With the advent of OTT platforms like YouTube, many young artists have received quick fame, but in Kashmir it has brought a fresh lease of life to the popular music industry, so far limited to performances in domestic spaces as well as state-sponsored events. A swift response from the local artists in terms of utilising this platform to voice themselves and their identities needs to be applauded. In fact, Kashmiri musicians like Mohmad Muneem, MC Kash, Ali Saffudin and others have moved beyond—with all their efforts have now constructed a space for themselves internationally. The genres of these musicians differ from each other extensively, but their voices stand strong against oppression. Due credits must be given to all these frontliners for opening this space for upcoming musicians.

Aalav is a collaborative project between the independent artists associated in different fields, which reflects the possible development towards a music industry in Kashmir. According to Nabi, “artists emerging and receiving due credits for their work have given subtle hope by pushing the boundaries. The transition taking place in the musical landscape is being taken seriously with high chances that an independent collaborative organisation might get formed”.

The artist also voices his views on the need of increased standards of professionalism and serious efforts by upcoming musicians.

He points out that “there are many brilliant musicians in the valley with great potential, which could be polished with proper training and globalised musical knowledge. Also, practice of making cover albums needs to be shifted towards production of original music, which cultivates the musical landscape of Kashmir. There needs to be contributions, which have the ability to add on rather dissolve the significance of Kashmiri classical music, which has its own dynamic history.”

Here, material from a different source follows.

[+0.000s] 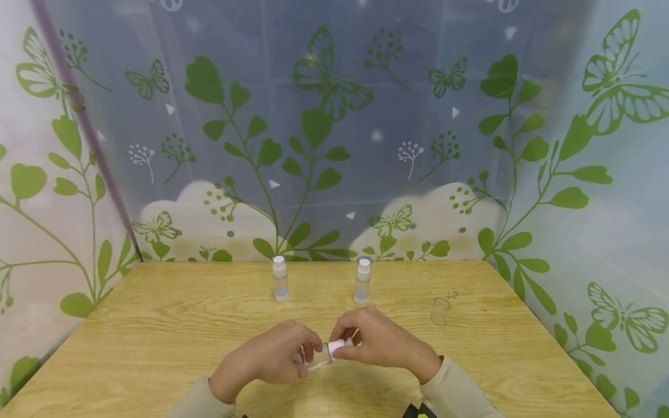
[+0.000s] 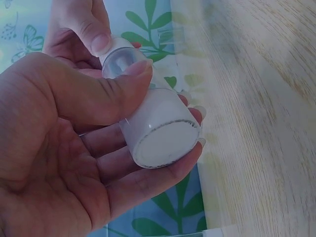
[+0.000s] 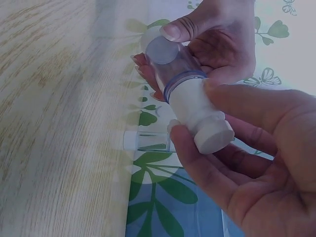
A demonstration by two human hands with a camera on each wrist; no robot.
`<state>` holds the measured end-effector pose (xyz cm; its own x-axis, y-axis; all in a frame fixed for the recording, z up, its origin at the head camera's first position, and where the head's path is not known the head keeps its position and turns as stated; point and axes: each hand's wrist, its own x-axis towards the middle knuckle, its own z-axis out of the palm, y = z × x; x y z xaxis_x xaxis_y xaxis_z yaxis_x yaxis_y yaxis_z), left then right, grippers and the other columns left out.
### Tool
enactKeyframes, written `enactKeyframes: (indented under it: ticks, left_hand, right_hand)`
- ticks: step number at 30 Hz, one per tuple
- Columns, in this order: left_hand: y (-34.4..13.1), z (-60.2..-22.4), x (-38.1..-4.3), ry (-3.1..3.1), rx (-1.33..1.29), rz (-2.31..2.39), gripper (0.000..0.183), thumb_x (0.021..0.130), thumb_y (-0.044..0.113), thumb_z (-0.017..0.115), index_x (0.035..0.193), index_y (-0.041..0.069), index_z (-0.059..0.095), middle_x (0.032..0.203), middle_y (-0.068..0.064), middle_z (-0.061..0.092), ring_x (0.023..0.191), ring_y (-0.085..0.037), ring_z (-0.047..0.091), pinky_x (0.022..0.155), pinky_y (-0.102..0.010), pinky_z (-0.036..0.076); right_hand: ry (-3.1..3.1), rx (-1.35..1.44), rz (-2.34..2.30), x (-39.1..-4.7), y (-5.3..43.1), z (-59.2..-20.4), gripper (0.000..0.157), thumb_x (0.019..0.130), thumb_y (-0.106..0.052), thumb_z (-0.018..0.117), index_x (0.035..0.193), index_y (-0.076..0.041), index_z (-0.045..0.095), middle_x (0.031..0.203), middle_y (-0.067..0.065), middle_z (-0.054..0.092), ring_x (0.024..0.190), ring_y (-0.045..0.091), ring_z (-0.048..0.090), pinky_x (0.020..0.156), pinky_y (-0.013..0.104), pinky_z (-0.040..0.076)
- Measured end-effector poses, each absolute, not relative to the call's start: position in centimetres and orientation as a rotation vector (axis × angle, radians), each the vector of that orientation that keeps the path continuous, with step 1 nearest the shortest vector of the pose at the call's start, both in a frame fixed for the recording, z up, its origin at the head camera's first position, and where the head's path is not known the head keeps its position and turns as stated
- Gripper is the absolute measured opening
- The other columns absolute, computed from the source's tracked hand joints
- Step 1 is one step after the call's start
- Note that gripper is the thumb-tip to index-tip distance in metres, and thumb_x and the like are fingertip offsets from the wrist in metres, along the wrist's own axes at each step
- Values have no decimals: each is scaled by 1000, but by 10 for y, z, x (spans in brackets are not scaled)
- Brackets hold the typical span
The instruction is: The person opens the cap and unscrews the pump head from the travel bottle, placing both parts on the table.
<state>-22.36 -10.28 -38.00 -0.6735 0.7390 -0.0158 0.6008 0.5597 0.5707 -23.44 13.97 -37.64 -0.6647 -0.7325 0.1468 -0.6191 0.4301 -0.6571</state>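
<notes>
Between both hands lies a clear pump bottle (image 3: 173,61) with a white base and a white pump top (image 3: 195,106), tilted nearly on its side above the table. My left hand (image 1: 277,354) grips the bottle's body, its thumb across the clear wall and its fingers beneath, as the left wrist view shows with the white base (image 2: 168,140) facing the camera. The fingers and thumb of my right hand (image 1: 376,339) pinch the white pump top. In the head view the fingers partly hide the bottle.
Two similar bottles with clear caps stand upright toward the back, a left one (image 1: 280,278) and a right one (image 1: 362,281). A loose clear cap (image 1: 439,312) is on the wooden table (image 1: 172,313) at the right. Patterned curtains (image 1: 334,145) border the back and sides.
</notes>
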Motion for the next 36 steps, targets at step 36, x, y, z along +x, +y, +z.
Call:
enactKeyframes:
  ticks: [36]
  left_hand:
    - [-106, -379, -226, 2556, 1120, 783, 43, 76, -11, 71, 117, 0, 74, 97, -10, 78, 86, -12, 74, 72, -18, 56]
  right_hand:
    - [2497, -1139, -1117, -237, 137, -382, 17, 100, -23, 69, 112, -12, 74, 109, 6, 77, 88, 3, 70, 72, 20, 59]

Although working in a conflict zone inherits the crisis of existence which cannot be escaped. Zeeshan Nabi’s Meerakii Studio, established in 2018, has been shut since august 2019, post abrogation of Article 370, enforcing valley into a complete lockdown affecting survival of all major industries, including movements in music. To which Nabi responds saying, “one cannot move ahead by investing in studios, merely by seeing it as a business model, but it must be seen as an asset playing an essential role in the collective efforts and contribution towards a bigger dream.”

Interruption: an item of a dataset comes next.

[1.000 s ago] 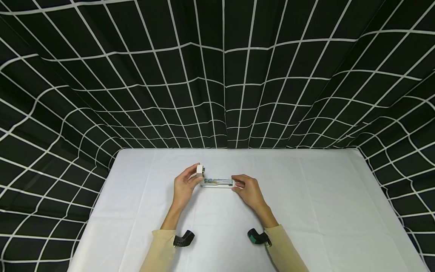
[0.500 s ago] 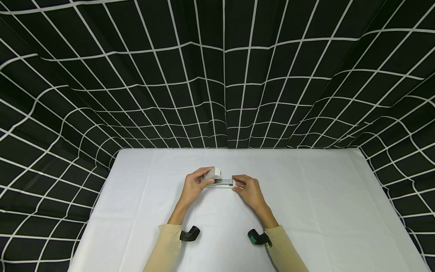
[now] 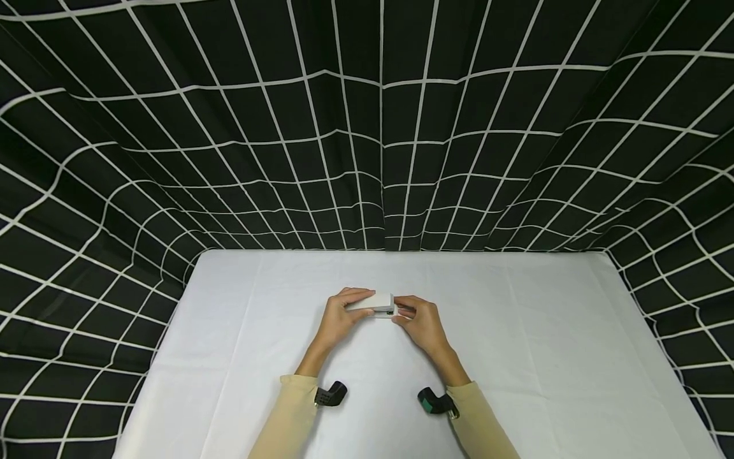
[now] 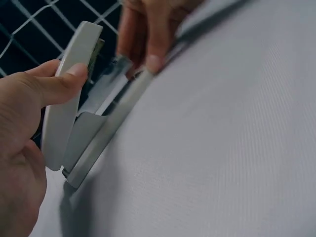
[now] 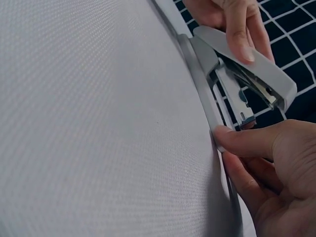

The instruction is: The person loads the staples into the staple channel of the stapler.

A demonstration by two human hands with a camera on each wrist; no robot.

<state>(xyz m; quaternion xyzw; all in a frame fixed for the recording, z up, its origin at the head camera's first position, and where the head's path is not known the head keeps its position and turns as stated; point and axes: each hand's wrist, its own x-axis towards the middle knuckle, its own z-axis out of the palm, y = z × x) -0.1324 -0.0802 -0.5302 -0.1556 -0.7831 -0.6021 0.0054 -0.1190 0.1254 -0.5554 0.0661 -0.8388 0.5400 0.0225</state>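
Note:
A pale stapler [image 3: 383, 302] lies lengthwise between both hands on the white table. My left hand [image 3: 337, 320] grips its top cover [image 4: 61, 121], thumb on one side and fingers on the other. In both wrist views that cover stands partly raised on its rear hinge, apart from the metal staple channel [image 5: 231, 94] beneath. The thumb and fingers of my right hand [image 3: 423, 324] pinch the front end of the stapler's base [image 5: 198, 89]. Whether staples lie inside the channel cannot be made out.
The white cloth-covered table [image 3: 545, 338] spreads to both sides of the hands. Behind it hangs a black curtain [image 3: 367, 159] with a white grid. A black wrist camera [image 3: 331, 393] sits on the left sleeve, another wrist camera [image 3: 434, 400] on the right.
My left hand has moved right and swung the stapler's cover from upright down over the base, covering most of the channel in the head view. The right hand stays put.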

Serious efforts also require funding, which stands as a barrier in Kashmir, due to the absence of an industry and continued instability. The video of Ramooz’s first track was supported by Funkaar International for which consistent efforts were being put in since 2017 by Nabi. For the album, the band is opting for crowd funding as they are undergoing financial crunch due to the extended lockdown post abrogation of Article 370 and COVID-19.